Industry leaders agree that any effort to stem the flow of negative press must be coordinated on a national level, and involve manufacturers, dealers and others. But who is equipped for the task?

Though APSP has emerged as a leader in developing standards and code language for pools and spas, its impact on the mainstream media is still nominal.

“The reason for … an association is to be an outspoken advocate for what we do,” Gillette says. “It seems so obvious, [yet] our industry has virtually nonexistent visibility to consumers.”

Pools and spas traditionally compete for discretionary dollars against products such as boats, motorcycles and RVs. In terms of vulnerability to market conditions, these industries provide a measure of apples-to-apples points of comparison.

But they’ve also proven wildly effective at mobilizing ranks — and enlisting their customer base — when faced with adversity.

Case in point is the American Motorcyclist Association, and its reaction to the Consumer Product Safety Improvement Act of 2008. The act, which in part sought to eradicate toys with high lead content, was written so broadly that it inadvertently encompassed products such as youth-model motorcycles and all-terrain vehicles, as well as some books and clothing.

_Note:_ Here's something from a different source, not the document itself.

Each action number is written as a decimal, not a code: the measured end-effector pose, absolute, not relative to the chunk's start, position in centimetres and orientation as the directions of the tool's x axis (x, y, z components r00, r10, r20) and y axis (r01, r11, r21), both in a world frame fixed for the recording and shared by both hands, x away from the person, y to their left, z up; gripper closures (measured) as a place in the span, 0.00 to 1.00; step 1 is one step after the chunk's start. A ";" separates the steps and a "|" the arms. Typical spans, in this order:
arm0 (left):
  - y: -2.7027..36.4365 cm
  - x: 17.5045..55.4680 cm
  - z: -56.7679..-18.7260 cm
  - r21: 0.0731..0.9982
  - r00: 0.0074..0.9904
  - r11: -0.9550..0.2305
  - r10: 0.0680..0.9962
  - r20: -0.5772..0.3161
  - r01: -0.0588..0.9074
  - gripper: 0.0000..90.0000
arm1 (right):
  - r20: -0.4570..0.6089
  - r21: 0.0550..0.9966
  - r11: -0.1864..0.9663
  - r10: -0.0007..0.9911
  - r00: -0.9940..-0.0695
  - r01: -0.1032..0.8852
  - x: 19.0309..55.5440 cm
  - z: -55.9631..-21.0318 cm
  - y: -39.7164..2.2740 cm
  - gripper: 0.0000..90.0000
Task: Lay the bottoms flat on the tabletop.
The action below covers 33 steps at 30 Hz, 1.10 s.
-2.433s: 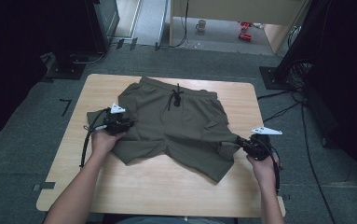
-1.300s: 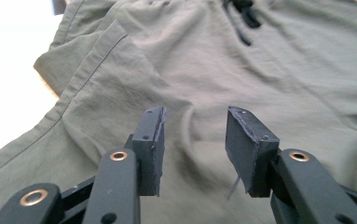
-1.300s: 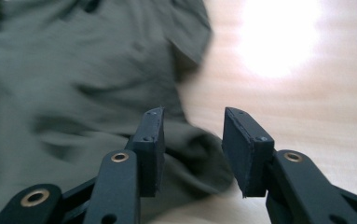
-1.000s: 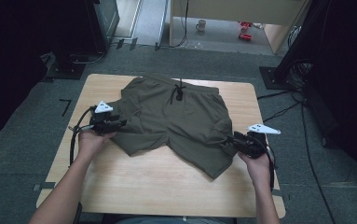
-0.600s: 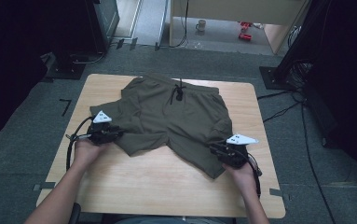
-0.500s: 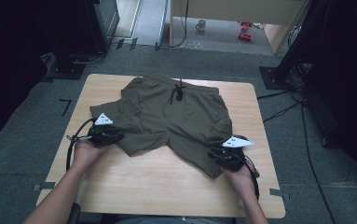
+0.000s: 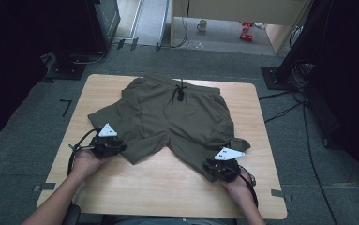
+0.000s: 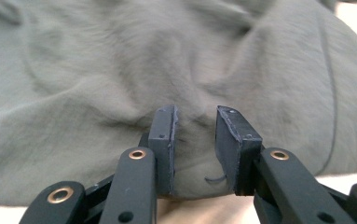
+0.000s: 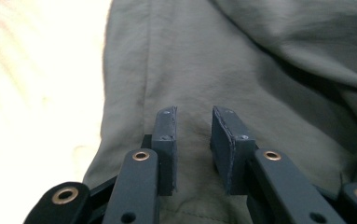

In response, the AMA organized a nationwide grass-roots effort that included 3,000 letters to Congress from motorcycle industry professionals whose businesses were affected by the act, and more than 135,000 e-mails and faxes from riding enthusiasts.

The association also spearheaded the Family Capitol Hill Climb, a highly publicized event that brought hundreds of youth riders, as well as their parents and supporters, to Washington, D.C., to speak out against the CPSIA’s restrictions. Riders from across the country delivered their message collectively and in meetings with individual lawmakers.

The effort paid off — in August, President Obama signed a bill that excluded youth off-road vehicles from the act’s terms.

“There has to be that recognition at the manufacturing and dealer level of organizing your user base to promote the positive aspects of what you do,” says Peter terHorst, a spokesman for the AMA and president of SymPoint Communications in Portland, Ore.

“If someone were to tell me that as a pool owner I might have to, say, drain my pool and refill it as a result of some pending legislation, then that would get my attention. That would cause me to become active, along with others in my community who happen to own pools. That’s what our experience has been. The end user is on the ground, and they’re the voters. That’s really where the rubber meets the road in terms of advocacy.